*Exercise details*
In the data below, find the line containing "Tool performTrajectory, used", then set down that line and every later line up to and including the line containing "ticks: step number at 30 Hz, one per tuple", exactly.

*** Provided information ***

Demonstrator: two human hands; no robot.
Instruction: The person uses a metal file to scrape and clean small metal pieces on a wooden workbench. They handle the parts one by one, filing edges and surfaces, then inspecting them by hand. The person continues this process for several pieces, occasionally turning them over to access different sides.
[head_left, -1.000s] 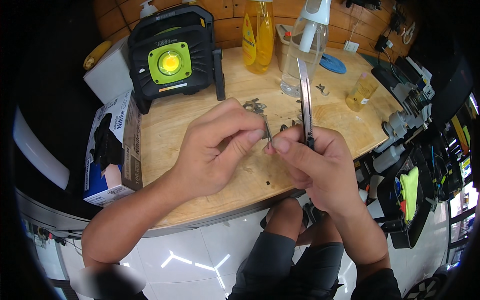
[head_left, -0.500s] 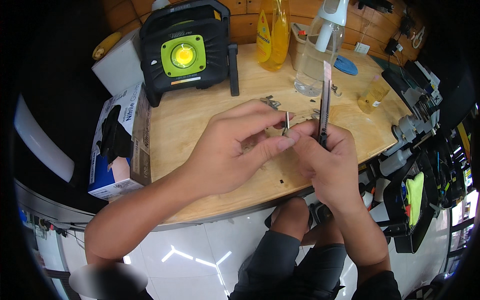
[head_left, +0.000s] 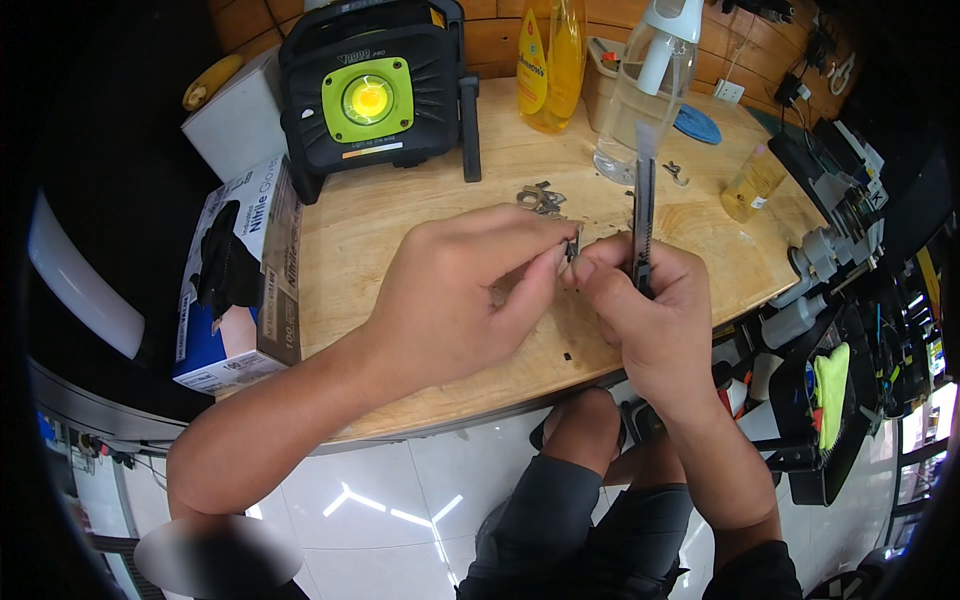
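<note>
My left hand point(head_left: 455, 295) pinches a small, narrow dark-and-metallic piece point(head_left: 573, 246) between thumb and forefinger, above the wooden table. What kind of piece it is, I cannot make out. Close beside it is my right hand point(head_left: 662, 325), its thumb and forefinger pressed together near the piece's lower end. That same hand holds a snap-off utility knife point(head_left: 644, 215) upright, blade up, with the lower part hidden in the curled fingers. Several bent grey scraps point(head_left: 541, 198) lie on the table just beyond my left fingertips. A tiny black bit point(head_left: 568, 357) rests near the table's front edge.
A black-and-green work light point(head_left: 370, 100) and a glove box point(head_left: 240, 280) stand at the left. Toward the back are a yellow soap bottle point(head_left: 550, 70), a clear spray bottle point(head_left: 640, 110) and a blue pad point(head_left: 697, 124). A small amber bottle point(head_left: 750, 185) stands right on the table point(head_left: 400, 400).
My left thumb has risen toward the forefinger, closing on the small piece. My right fingers have shifted slightly left and down from it. The knife stays upright in my right hand.
</note>
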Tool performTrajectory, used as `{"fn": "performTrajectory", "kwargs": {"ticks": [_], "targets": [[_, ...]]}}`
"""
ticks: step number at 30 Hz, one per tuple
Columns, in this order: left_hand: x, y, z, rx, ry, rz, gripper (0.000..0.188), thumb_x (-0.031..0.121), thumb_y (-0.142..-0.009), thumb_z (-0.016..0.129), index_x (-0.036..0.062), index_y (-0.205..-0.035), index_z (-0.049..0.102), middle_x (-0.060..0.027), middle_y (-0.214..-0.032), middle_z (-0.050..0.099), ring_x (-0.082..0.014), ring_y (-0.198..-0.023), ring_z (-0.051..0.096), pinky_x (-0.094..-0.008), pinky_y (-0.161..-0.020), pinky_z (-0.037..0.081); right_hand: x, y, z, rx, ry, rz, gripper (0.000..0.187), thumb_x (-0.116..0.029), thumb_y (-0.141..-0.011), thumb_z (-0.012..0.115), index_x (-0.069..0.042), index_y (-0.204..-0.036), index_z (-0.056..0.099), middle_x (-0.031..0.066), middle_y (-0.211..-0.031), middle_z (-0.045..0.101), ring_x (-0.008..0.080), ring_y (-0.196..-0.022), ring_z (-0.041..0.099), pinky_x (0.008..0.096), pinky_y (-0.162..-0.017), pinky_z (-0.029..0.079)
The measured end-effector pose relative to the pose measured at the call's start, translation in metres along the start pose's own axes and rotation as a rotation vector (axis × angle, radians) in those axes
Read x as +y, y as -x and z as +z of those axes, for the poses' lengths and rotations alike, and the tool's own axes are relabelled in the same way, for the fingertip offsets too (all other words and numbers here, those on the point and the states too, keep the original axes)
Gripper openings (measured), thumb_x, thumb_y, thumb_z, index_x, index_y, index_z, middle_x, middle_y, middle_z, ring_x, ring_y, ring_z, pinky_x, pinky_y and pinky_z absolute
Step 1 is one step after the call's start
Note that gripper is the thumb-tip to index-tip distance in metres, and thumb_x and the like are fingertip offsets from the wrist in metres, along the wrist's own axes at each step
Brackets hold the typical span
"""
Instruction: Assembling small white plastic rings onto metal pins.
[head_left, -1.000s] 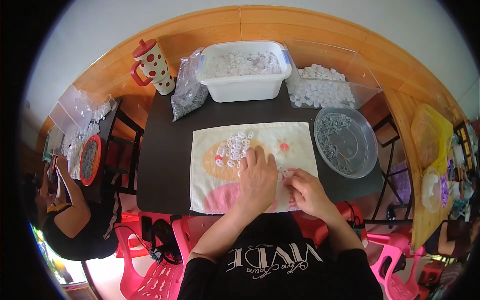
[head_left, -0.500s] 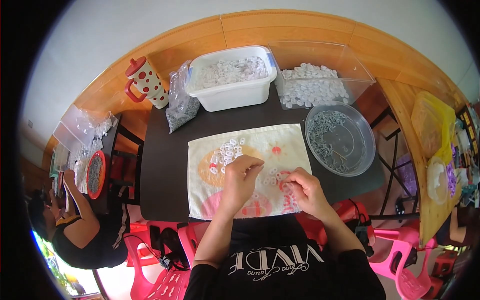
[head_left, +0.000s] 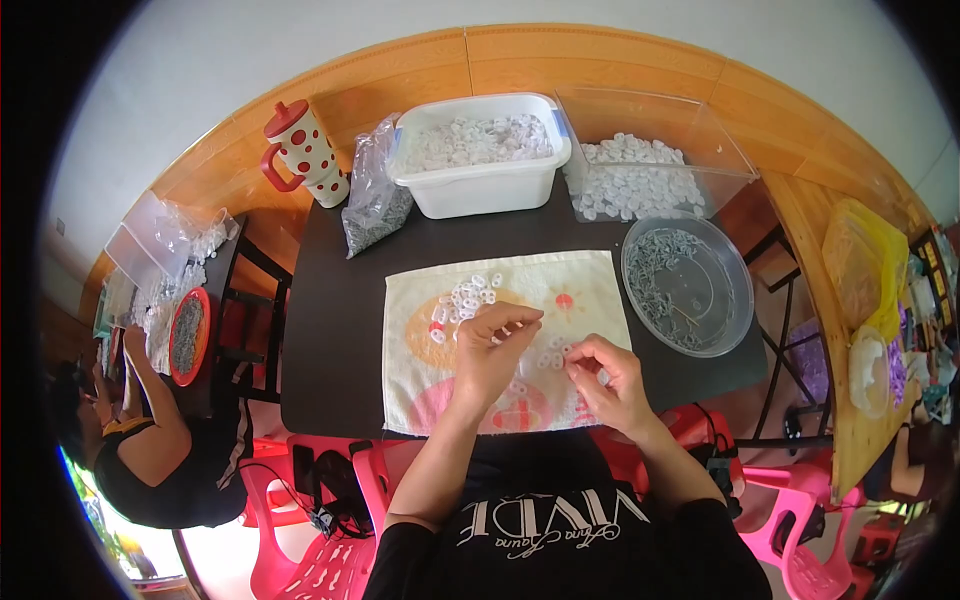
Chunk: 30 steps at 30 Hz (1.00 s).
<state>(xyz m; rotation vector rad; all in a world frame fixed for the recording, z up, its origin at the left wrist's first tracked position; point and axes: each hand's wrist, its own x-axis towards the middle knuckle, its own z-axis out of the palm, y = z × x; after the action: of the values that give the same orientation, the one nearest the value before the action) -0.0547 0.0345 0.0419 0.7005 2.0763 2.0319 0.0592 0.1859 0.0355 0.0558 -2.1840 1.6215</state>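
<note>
A cream towel (head_left: 410, 290) with orange and pink prints lies flat before me. Over its middle, my left hand (head_left: 487, 355) is closed in a pinch, thumb against fingers; whatever it grips is too small to name. My right hand (head_left: 612, 385) also pinches, its fingertips low beside a small group of white oval plastic pieces with holes (head_left: 552, 352). Something white shows beneath its curled fingers, but I cannot tell whether it is held. Beyond my left hand lies a looser pile of the same white pieces (head_left: 470, 297).
Behind the towel stand a white tub (head_left: 480, 190) and a clear bin (head_left: 640, 185) of white pieces. A round clear tub (head_left: 700, 270) of grey bits is at right; a bag of grey bits (head_left: 375, 215) and a dotted tumbler (head_left: 315, 160) at left. Another person (head_left: 160, 440) sits far left.
The view has shifted slightly. My right hand has moved a little up and toward the left hand, its fingertips now beside the small group of pieces. The left hand keeps its pinch.
</note>
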Motion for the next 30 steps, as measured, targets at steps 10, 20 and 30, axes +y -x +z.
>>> {"fn": "performTrajectory", "kwargs": {"ticks": [10, 20, 30], "targets": [[0.005, 0.008, -0.007, 0.02, 0.434, -0.133, 0.018, -0.009, -0.081, 0.069, -0.0022, -0.097, 0.071, -0.0073, -0.084, 0.071, -0.0111, -0.074, 0.066, -0.0213, -0.064, 0.05, -0.004, -0.019, 0.028, 0.104, -0.091, 0.002, 0.012, 0.004, -0.086, 0.06, 0.002, -0.098, 0.06, 0.0056, -0.079, 0.063, 0.0081, -0.066, 0.057, 0.0228, -0.054, 0.043], [0.0, 0.024, -0.024, 0.053, 0.385, -0.03, 0.012, -0.01, -0.084, 0.064, -0.003, -0.092, 0.07, -0.0049, -0.079, 0.065, -0.0085, -0.062, 0.056, -0.0195, -0.053, 0.044, -0.014, -0.024, 0.051, 0.026, -0.036, -0.058, 0.013, 0.008, -0.083, 0.057, 0.002, -0.094, 0.06, 0.0055, -0.084, 0.058, 0.0102, -0.075, 0.057, 0.0248, -0.064, 0.045], [0.008, 0.039, -0.019, -0.062, 0.585, -0.115, 0.023, -0.009, -0.09, 0.058, -0.0037, -0.111, 0.065, -0.006, -0.092, 0.064, -0.0118, -0.078, 0.061, -0.0236, -0.064, 0.049, -0.031, -0.026, 0.03, 0.086, -0.319, 0.014, 0.018, 0.009, -0.087, 0.059, 0.002, -0.104, 0.056, 0.0034, -0.089, 0.057, 0.0056, -0.076, 0.051, 0.0191, -0.065, 0.04]]}}
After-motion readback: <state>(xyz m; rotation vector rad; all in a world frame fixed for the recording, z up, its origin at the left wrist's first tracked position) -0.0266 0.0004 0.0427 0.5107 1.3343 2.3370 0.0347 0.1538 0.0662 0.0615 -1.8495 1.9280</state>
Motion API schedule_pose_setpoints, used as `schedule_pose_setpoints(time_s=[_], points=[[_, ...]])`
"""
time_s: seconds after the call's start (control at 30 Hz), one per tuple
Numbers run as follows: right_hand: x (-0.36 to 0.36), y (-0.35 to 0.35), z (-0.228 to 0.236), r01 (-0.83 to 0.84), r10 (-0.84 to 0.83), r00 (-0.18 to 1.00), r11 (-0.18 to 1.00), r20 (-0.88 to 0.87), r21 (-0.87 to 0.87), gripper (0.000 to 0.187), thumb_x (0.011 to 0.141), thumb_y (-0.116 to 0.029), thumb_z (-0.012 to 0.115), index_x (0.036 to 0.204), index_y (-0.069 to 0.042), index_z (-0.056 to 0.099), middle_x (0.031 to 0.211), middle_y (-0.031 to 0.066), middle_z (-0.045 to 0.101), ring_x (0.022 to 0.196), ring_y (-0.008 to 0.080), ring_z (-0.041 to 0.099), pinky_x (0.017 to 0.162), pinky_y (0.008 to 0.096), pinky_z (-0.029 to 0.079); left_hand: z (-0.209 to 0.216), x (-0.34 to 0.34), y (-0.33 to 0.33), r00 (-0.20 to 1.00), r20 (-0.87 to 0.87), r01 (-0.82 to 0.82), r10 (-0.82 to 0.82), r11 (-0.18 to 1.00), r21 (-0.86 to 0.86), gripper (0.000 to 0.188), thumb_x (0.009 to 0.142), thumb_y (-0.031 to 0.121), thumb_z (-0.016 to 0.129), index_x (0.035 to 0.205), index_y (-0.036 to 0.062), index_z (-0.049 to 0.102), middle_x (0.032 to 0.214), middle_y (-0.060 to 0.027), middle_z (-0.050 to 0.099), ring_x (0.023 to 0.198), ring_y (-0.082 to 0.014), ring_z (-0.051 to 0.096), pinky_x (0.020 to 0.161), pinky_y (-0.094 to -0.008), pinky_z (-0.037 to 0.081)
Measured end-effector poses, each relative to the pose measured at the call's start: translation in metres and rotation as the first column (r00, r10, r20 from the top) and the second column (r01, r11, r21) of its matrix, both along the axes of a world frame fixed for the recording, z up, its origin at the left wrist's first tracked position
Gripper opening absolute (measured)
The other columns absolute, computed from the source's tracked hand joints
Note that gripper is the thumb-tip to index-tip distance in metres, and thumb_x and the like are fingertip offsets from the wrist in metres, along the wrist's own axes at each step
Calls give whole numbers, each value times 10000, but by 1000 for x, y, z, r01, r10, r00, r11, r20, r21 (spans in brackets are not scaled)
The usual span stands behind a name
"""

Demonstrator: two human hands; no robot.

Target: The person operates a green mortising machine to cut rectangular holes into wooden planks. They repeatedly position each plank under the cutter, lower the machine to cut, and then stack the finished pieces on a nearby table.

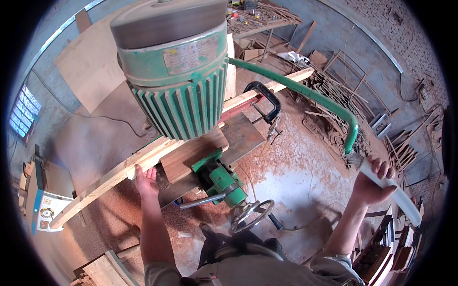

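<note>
My right hand [369, 185] is wrapped round the pale tube [405, 206] at the end of a bent green lever [305, 90]. That lever runs back to a large green motor [179, 100] with cooling fins, which stands over the work table and hides part of it. My left hand [147, 182] has its thumb and fingers apart, at the near side of a long light timber [102, 186]; the thumb touches it or nearly so. Beside those fingers lies a brown wooden block [179, 167], between the timber and a green clamp [221, 181].
A black C-clamp [272, 97] grips at the timber's far part. Below the green clamp is a metal handwheel [252, 217] with a bar handle [202, 201] nearby. Wood offcuts [329, 107] lie piled at the right, and sawdust covers the floor. A control box [47, 209] stands left.
</note>
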State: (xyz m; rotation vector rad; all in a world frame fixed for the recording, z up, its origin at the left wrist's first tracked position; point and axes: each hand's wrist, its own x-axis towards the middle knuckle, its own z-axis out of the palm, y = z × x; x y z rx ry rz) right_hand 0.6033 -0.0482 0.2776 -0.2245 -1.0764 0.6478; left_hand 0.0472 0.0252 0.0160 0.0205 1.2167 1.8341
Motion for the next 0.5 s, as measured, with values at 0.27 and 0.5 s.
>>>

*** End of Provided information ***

*Result of the exercise*
Tool performTrajectory, used as `{"fn": "performTrajectory", "kwargs": {"ticks": [_], "targets": [[_, ...]]}}`
"""
ticks: step number at 30 Hz, one per tuple

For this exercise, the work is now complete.